Вчетвером они установили орудие. Зорин осмотрел его: броневой щит изрешечен осколками, разбита панорама, ствол забит землею.

— Ничего, мы еще сможем стрелять из нашей красавицы.

Место было совершенно открытое. Орудие оказалось как на ладони у немцев. Надо было успеть выпустить несколько снарядов по цепям фашистских солдат.

— Орудие! — подал команду Зорин.

Снаряд упал точно в гуще врагов. Били прямой наводкой, и трудно было промахнуться. То тут, то там вздымались черные султаны земли от 76-миллиметровых снарядов. Гитлеровцы заметались и залегли.

— Ага, не понравилось! — орал разгоряченный боем Зорин. — Вот мы еще вам… Давай, братва, не жалей снарядов!

— Товарищ сержант, снаряды… — Грантовский не успел доложить, что больше нечем заряжать орудие, как возле взорвалась вражеская мина. Его отбросило в сторону.

Две минометные батареи немцев обрушили огонь на последнее орудие советской батареи.

Вечером 25 сентября Ленинград передавал концерт для моонзундцев и ханковцев. Ленинградцы помнили о тех, кто мужественно дрался на дальних подступах к их родному городу.

Краснофлотцы и красноармейцы, командиры и политработники обступили громкоговорители. Воцарилась торжественная непривычная тишина. С волнением ждали голос диктора с Большой земли, из города Ленина. И этот долгожданный момент наконец наступил.

— Говорит Ленинград. Говорит Ленинград. Наши дорогие боевые друзья, отважные защитники Моонзунда и Ханко! Передаем для вас концерт мастеров искусств Ленинграда.

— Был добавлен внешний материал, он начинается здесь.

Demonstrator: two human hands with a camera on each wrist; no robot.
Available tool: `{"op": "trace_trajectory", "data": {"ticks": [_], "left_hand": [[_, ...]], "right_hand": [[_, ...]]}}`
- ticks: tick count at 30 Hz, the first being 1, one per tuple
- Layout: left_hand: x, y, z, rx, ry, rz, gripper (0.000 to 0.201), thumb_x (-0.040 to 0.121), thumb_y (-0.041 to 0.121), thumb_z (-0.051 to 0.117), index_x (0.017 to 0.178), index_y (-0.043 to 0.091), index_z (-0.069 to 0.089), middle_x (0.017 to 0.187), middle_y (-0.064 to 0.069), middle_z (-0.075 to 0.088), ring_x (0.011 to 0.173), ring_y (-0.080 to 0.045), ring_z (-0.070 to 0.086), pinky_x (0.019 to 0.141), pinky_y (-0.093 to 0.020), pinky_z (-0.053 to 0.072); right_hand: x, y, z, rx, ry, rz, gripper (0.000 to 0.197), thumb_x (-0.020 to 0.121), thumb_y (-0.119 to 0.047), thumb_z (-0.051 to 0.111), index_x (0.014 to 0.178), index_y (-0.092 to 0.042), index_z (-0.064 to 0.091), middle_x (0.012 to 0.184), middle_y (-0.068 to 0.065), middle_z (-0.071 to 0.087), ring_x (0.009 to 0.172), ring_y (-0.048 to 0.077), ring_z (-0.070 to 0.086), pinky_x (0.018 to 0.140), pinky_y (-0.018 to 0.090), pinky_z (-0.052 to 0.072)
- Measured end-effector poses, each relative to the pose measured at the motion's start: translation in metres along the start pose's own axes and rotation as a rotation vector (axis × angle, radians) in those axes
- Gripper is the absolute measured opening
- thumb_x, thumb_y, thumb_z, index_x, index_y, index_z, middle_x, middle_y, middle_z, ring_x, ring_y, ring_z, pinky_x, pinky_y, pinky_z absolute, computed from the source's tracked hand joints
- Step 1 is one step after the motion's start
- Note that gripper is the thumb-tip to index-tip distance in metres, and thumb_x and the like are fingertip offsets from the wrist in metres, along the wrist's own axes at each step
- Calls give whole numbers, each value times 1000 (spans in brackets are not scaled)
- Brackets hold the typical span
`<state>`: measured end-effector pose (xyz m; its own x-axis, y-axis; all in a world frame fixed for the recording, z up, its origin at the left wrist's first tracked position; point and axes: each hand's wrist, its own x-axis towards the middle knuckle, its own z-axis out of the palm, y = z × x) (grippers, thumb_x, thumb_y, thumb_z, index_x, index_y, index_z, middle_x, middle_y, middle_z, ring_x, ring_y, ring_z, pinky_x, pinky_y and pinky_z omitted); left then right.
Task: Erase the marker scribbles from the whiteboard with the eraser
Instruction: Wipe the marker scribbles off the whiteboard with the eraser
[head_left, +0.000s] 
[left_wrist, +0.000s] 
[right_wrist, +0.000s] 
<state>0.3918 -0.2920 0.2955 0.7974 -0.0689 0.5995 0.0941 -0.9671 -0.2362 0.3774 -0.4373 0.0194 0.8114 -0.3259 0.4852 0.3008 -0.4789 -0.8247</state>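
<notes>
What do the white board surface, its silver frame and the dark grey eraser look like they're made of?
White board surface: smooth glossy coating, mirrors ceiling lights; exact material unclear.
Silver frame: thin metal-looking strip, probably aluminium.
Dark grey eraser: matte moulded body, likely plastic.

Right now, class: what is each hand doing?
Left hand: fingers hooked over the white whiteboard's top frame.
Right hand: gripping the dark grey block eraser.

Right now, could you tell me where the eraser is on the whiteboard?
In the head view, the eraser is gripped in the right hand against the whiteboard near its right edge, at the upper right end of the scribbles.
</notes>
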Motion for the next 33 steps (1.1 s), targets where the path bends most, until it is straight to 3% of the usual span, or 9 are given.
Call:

Из репродукторов плавно полилась до боли знакомая мелодия песни…

В шторм

Комендант БОБРа Елисеев и военком Зайцев доложили шифровкой Военному совету Краснознаменного Балтийского флота о критической обстановке на полуострове Сырве. Остатки обескровленного гарнизона могут продержаться всего лишь три-четыре дня. Ответ пришел быстро. Командующий флотом вице-адмирал Трибуц разрешил Елисееву со штабом и политотделом перебраться на остров Хиума и возглавить его оборону. Предлагалось эвакуировать туда и бойцов, но в распоряжении окруженных моонзундцев имелись всего лишь четыре торпедных катера, один из которых ремонтировался, два буксира да несколько мотоботов и шлюпок. Мотоботы и шлюпки не годились для такого большого перехода.